## Your task
Below are the records. State how many of their lines contain "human", with nothing else.

- - - - - - -

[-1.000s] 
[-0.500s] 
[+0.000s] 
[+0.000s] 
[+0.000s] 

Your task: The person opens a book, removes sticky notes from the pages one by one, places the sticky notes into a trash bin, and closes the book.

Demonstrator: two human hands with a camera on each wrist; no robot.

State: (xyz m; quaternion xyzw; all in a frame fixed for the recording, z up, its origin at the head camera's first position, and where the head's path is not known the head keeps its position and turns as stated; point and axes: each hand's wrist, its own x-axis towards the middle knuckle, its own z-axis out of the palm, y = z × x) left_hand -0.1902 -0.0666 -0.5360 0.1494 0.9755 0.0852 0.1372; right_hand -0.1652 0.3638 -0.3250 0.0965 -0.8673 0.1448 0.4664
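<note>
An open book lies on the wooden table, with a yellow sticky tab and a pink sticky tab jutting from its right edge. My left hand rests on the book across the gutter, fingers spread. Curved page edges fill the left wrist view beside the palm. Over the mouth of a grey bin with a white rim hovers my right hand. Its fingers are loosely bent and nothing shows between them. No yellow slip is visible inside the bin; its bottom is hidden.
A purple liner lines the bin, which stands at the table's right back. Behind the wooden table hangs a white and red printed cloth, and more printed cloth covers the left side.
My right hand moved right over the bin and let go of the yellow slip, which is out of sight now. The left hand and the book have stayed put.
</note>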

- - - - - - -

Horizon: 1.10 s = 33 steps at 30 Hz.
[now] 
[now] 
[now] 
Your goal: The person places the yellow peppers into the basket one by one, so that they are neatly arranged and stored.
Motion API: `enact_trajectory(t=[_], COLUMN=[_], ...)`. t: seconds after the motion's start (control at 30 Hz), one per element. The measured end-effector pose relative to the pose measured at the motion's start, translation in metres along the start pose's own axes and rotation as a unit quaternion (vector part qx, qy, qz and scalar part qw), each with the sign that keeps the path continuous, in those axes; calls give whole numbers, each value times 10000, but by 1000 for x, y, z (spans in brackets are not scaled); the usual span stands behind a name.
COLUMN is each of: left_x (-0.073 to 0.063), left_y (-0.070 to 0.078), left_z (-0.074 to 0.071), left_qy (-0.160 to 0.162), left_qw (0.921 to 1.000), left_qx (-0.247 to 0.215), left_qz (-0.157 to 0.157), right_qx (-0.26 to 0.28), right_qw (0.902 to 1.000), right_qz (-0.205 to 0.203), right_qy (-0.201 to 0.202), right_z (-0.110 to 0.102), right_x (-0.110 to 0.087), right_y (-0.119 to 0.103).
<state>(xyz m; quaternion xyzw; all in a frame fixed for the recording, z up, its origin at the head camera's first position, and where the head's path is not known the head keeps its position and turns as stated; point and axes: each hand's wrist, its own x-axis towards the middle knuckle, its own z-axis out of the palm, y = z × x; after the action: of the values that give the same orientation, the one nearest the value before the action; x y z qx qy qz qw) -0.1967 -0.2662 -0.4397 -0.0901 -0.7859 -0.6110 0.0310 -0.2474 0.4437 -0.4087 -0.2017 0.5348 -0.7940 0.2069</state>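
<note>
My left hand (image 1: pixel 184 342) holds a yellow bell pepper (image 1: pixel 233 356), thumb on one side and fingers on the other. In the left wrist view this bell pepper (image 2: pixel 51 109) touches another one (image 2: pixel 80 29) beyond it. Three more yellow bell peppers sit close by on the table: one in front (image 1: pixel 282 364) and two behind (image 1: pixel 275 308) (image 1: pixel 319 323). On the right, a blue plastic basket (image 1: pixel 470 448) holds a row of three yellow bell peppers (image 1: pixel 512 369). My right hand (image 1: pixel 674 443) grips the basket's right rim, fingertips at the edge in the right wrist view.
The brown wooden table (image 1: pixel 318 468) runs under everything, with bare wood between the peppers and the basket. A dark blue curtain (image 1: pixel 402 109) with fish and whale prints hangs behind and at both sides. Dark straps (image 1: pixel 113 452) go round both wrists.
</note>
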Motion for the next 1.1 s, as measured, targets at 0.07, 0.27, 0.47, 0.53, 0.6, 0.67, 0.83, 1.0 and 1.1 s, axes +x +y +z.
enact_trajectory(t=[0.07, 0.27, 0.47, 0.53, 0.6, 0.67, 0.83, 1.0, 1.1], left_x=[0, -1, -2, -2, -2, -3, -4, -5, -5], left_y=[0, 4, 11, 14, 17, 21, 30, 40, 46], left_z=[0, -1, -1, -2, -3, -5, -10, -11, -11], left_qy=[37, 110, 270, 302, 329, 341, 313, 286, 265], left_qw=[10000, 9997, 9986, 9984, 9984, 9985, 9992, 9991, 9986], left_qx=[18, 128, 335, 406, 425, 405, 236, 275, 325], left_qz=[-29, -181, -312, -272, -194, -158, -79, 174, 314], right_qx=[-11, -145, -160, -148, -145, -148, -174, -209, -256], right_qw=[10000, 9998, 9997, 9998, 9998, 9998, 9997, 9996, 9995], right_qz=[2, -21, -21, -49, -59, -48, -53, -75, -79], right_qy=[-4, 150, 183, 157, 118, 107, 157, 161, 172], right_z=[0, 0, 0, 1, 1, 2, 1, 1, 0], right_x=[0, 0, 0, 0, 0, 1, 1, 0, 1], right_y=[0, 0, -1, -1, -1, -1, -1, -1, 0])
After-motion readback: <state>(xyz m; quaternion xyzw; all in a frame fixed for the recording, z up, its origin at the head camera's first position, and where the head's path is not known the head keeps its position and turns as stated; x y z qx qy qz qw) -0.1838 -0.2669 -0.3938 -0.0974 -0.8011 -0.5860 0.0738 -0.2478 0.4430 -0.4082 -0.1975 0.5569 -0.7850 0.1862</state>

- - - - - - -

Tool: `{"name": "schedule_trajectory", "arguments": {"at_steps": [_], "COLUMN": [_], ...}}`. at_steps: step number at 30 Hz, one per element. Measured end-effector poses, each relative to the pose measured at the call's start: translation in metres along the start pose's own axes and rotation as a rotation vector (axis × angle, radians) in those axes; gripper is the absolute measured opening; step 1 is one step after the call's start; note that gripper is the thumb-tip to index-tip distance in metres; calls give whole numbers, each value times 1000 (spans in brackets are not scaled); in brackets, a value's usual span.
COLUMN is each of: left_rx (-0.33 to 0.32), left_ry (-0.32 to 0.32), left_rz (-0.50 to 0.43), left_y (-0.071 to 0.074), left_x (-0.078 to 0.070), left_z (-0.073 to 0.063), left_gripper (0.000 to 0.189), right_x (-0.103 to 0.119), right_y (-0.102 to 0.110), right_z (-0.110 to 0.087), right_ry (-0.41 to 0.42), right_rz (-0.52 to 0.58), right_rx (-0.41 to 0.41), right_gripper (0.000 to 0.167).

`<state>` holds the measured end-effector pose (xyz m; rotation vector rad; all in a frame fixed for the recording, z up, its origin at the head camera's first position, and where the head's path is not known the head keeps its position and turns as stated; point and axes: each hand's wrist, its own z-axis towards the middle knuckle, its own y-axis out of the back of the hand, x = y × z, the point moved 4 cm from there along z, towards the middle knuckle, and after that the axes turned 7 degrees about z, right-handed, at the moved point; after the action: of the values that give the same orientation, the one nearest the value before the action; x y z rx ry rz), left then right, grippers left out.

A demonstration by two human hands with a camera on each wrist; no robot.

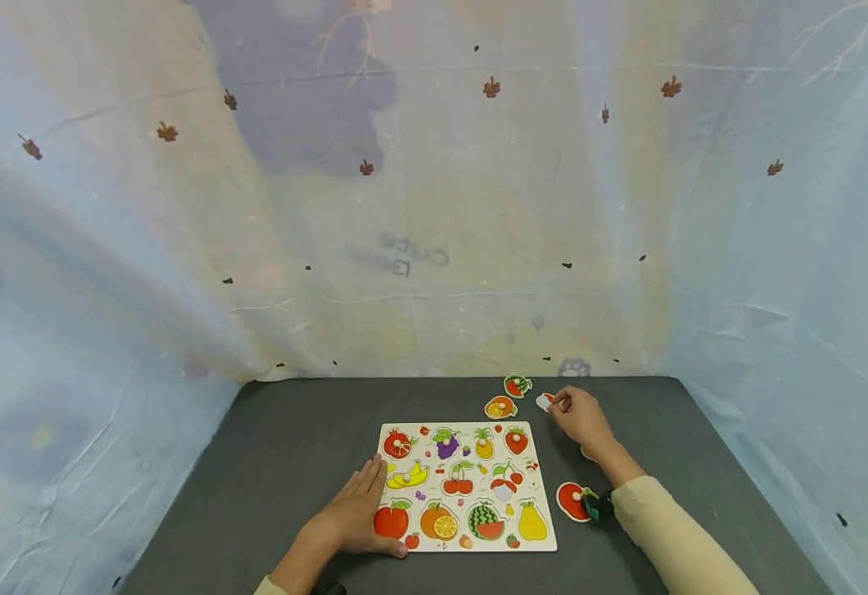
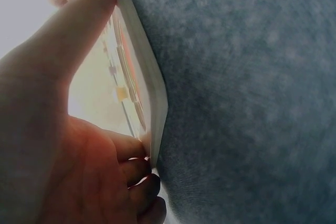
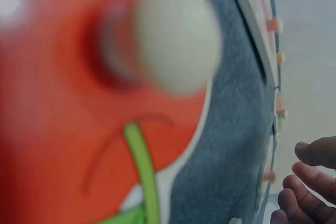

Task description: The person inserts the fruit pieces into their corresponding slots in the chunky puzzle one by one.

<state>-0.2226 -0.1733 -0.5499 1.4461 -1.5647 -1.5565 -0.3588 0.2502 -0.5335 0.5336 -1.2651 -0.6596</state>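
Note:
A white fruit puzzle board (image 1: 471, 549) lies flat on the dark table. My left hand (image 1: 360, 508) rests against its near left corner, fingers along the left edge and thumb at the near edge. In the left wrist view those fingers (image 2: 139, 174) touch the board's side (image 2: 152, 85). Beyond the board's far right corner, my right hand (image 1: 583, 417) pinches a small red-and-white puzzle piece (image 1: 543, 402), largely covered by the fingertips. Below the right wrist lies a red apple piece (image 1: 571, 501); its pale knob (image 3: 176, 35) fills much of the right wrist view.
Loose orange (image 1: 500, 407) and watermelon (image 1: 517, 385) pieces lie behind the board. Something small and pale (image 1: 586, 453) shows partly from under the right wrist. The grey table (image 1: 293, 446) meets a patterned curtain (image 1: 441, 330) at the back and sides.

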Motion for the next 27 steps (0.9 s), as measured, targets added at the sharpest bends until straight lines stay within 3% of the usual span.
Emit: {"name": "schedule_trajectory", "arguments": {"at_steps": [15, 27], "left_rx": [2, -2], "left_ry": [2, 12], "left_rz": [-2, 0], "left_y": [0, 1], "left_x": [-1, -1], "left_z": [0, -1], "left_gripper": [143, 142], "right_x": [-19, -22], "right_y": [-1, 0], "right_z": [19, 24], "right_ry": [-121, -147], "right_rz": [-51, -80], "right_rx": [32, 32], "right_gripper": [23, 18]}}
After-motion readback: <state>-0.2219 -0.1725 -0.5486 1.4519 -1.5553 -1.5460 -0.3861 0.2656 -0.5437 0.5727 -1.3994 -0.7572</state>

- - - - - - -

## Exercise response
2